12/23, all services on PIZZA Lend Resumed. PIZZA started to work with ENF to design a recovering framework to provide a more convenient and standardized process to resolve similar incidents in the future.

After this hack, PIZZA will only open a very limited list of collaterals. The truth is that we have too many collateral choices that really qualifies, and this is obviously not an excuse to set a lower standard.

There is also a patch that introduces a lending cap to the PIZZA platform, it will filter out most of the unexpected extreme price movements or infinite inflated tokens like what’s in this eCurve hack.

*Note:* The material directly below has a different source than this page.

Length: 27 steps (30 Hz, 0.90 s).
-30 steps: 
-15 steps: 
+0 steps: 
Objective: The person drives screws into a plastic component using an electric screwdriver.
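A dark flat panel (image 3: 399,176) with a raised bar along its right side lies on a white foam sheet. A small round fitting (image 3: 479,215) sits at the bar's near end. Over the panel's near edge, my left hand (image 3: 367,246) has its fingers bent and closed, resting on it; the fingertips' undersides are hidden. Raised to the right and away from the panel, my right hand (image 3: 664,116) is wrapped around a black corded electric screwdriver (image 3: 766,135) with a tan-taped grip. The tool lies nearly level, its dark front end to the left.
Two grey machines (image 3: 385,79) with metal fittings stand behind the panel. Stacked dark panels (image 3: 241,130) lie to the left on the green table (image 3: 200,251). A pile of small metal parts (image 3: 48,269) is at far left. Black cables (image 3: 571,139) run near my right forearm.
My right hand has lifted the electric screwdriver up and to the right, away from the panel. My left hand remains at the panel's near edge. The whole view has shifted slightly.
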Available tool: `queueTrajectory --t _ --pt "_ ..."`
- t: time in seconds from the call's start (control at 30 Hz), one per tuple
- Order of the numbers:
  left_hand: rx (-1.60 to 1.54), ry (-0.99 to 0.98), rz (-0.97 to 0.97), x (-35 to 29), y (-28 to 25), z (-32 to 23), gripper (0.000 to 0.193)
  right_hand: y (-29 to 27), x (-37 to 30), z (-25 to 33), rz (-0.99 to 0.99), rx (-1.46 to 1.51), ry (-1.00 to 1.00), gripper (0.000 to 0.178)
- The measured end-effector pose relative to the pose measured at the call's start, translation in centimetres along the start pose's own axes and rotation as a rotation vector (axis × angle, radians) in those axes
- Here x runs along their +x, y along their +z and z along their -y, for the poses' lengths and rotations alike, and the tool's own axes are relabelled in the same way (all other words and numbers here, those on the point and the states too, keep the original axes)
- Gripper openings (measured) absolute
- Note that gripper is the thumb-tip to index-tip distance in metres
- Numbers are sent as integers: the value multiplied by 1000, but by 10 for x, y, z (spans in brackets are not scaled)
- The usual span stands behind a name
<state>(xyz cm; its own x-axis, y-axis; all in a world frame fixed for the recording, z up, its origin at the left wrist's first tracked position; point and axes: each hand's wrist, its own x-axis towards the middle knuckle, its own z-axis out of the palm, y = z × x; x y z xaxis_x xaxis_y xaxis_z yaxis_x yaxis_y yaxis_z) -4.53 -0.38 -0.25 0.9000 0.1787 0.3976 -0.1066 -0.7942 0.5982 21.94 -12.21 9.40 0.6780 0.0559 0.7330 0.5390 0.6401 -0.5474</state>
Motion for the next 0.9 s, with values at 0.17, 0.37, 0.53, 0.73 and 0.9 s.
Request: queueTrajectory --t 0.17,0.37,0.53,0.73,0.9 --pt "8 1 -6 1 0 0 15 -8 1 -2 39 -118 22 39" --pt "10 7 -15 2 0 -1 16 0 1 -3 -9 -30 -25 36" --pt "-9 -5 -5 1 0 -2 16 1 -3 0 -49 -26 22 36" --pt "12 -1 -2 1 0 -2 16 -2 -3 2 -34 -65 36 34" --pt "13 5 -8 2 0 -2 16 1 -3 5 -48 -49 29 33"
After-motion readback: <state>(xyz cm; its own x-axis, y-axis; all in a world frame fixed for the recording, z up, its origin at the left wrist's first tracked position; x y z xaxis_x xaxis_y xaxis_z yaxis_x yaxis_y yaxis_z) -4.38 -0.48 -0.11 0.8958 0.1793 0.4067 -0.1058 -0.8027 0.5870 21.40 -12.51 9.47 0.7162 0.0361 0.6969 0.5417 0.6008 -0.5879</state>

In the end, there will also be a new ENF working group: Recover+. PIZZA team will work with the EOS network foundation to design a crisis management framework to help EOS projects coping with hacking incidents. The phase one work is expected to be done by the end of April.

Thanks everyone who help in this incident, without your kindly support PIZZA might have just been crashed and never be able to continue contribute like it was. We can’t thank you more enough, it’s only hard work and contribution to the community can repay the debts we owe you. Let’s together go for a better future.